To zero-rate a cross-border B2B sale you must:
- Obtain and validate the customer's foreign VAT number before issuing the invoice. EU numbers can be checked free with our VIES VAT number validator.
- Mention "Reverse charge" (or the local equivalent) and the legal basis on the invoice.
- Keep evidence of transport for goods (CMR, freight invoice, courier proof) or proof of the customer's business status for services.
- Report the supply in your periodic VAT return and, for EU customers, in the EC Sales List / recapitulative statement.
Selling online — distance sales, OSS and IOSS
For B2C e-commerce inside the EU, the EU-wide €10,000 distance-sales threshold applies. Once your cross-border sales to consumers exceed €10,000 in a calendar year, you must charge VAT at the customer's rate instead of the Japan rate. The simplest way to comply is to register for the One Stop Shop (OSS) in Japan and file a single quarterly return covering all EU countries.
For goods shipped to EU consumers from outside the EU with an intrinsic value of €150 or less, the Import One Stop Shop (IOSS) lets you charge VAT at checkout instead of at customs — which prevents the buyer being hit with unexpected import charges on delivery. Digital services (downloads, SaaS, streaming) follow the same destination-based rules and are also reportable through OSS.
Invoice and record-keeping requirements
A compliant Japan VAT invoice should include:
- A unique sequential invoice number and the issue date.
- Full name, address and VAT identification number of the supplier and the business customer.
- A clear description of the goods or services supplied and the quantity.
- The net amount per VAT rate, the rate applied, and the VAT amount in JPY.
- The total gross amount payable.
- Where relevant: "Reverse charge", "Exempt", margin-scheme wording, or the cash-accounting note.
Most tax authorities require invoices, accounting records and supporting documents to be kept for at least 10 years in a format that stays legible and auditable. Cloud accounting tools that issue invoices in sequence and store PDFs alongside the underlying ledger entry usually satisfy this requirement out of the box.

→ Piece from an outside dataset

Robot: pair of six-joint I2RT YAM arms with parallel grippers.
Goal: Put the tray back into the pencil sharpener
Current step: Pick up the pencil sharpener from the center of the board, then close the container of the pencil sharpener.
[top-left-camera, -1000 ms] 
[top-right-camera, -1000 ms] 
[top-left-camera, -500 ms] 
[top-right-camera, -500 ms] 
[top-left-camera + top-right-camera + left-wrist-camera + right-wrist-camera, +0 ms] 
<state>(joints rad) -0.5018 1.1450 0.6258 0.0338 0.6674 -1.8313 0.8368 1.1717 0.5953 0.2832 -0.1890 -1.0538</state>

Common Japan VAT mistakes to avoid
- Applying the wrong rate. Reduced rates only cover the specific categories listed by the tax authority. When unsure, default to the standard 10% rate and document the reasoning for the line you reduced.
- Not validating a foreign VAT number. If the buyer's number is invalid on the day of supply, the tax authority can assess local VAT years later — and you cannot usually recover it from the customer.
- Rounding the VAT amount incorrectly. Round the VAT total per invoice or per line, not the rate itself. Always round to the nearest cent (or smallest currency unit), not down.
- Missing the reverse-charge wording. An invoice without the required mention can be rejected by the customer's auditors and force a re-issue.
- Treating gross prices as net. When a price advertised to consumers already includes VAT, your taxable base is the gross divided by 1.10 — not the displayed amount.
Related calculators
VAT glossary
- Net (taxable base)
- The price of the goods or services before VAT is added.
- Gross
- The total price the customer actually pays, VAT included.
- Output VAT
- VAT a business charges to its customers on its sales invoices.
- Input VAT
- VAT a business pays on its own purchases and usually reclaims against output VAT on its periodic return.
- Reverse charge
- Mechanism shifting the obligation to account for VAT from the supplier to the business customer, typically on cross-border B2B supplies.
- Zero-rated vs exempt
- Zero-rated supplies are taxable at 0% — the supplier can still reclaim input VAT. Exempt supplies are outside VAT — input VAT on related costs is not deductible.